The area marked in green is where I think Takechi Hanpeita's home and dojo were located, based on comparison to modern maps. This area corresponds to the upper end of Hokobori Park now, which has a maker and plaque with a sketch of the home (below). In the sketch, the dojo is the structure in front, which is separated from the main home where Takechi lived with his wife, Tomiko, and his grandmother.
We even know roughly the size of Takechi's dojo, 6 ken wide and 4 ken deep, which Google tells me is roughly 36 by 24 feet (11 by 7.3 meters, for my metric friends) or about 48 tatami mats. A pretty sizeable training hall with a thatched roof.
For those wondering, Sakamoto Ryoma's home is a little ways off the map on the bottom left, and there's a birthplace marker and the Sakamoto Ryoma Hometown Museum on the site today. The Okada family graveyard is off the map past the top right, in what is now the wooded cemetery hill behind Sawada Mansions condominiums.
You may notice I also plotted a small pink area to mark the location of Yamada-machi prison, which was located in the area where Yamada bridge stands today. I'm not actually sure how big the jail was and of course the text isn't legible on the map, so use this as an estimate if the location more than anything. This is where Izo, Takechi Hanpeita, and their comrades in the Kinnoto were imprisoned. And yes, I included this just so you can see how close to his family home he was during the ten months he was imprisoned and tortured for information.

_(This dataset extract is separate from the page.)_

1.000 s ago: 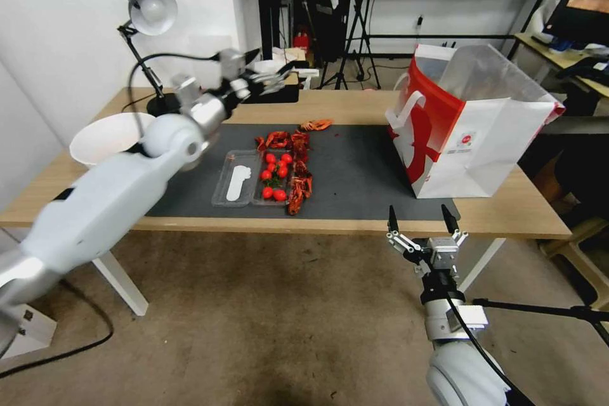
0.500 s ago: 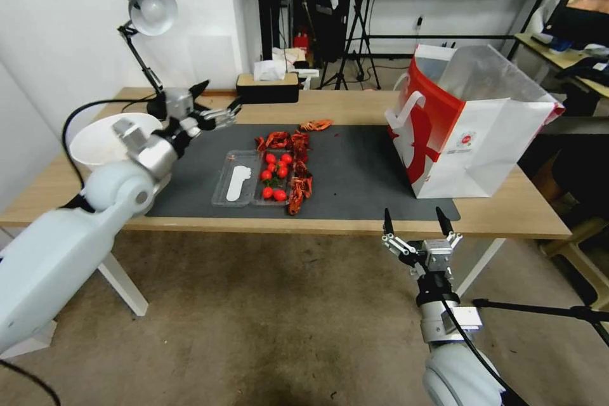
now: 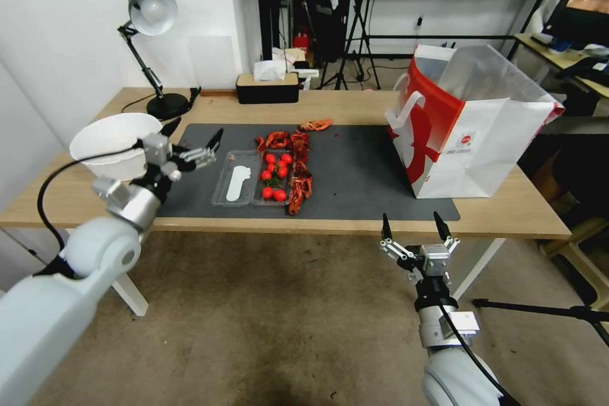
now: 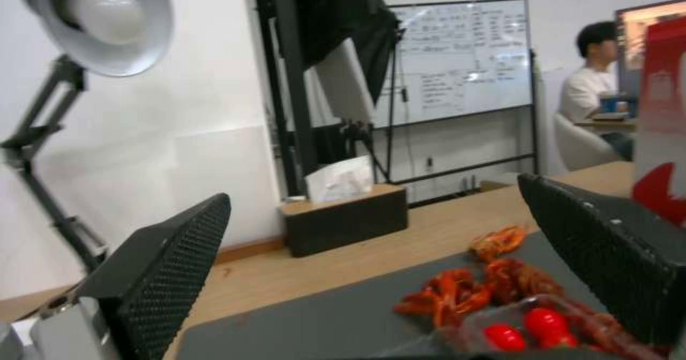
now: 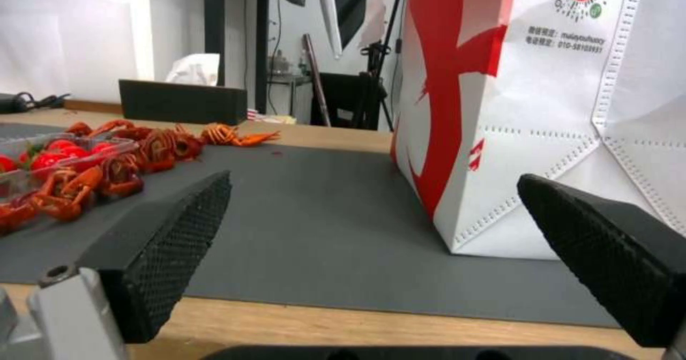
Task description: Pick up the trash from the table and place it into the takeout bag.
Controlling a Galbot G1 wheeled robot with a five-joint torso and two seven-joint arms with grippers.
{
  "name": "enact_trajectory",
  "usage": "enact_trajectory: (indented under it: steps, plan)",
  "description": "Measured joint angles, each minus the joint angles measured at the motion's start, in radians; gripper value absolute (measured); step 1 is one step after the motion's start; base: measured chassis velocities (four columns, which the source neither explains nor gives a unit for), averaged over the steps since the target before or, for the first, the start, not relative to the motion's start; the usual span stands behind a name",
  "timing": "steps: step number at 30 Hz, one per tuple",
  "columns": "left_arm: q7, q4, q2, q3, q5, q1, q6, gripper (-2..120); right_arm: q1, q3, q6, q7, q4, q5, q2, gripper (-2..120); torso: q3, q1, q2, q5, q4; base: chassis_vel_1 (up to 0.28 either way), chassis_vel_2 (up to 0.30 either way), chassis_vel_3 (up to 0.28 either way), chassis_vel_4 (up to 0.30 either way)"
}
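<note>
Two empty hands, crayfish shells (image 3: 295, 162), tomato tray (image 3: 252, 179), lamp (image 3: 150, 19).

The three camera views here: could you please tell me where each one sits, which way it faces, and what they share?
Head view: on the robot's head, looking forward and down over the table; shows the left gripper above the mat's near left corner and the right gripper before the table's front edge, both open.
Left wrist view: on the left wrist, facing across the table to the tissue box; shows its own fingers.
Right wrist view: low at the front edge, facing the takeout bag; shows its own fingers.
Shared: all three see the crayfish shells.
</note>
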Motion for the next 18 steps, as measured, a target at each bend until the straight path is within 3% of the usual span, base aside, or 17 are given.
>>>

Yamada-machi prison no longer exists as the area made way to modern development, but a small building of the old prison has been preserved and relocated to the grounds of Kunteki shrine (pictured below).
One location that's not on the above map is a place called Karigiri Kawara, the river bank near what is now Momiji Bridge, which on the 1830s map would be way past Sakamoto Ryoma's home beyond the bottom left of the map. The gravel riverbed served as the domain's execution grounds and Izo's head was on display near where the modern bridge now spans the Kagami river. According to Google, that's about an hour's walk from Yamada-machi prison, which meant that Izo would have been paraded through most of the castle town before being beheaded.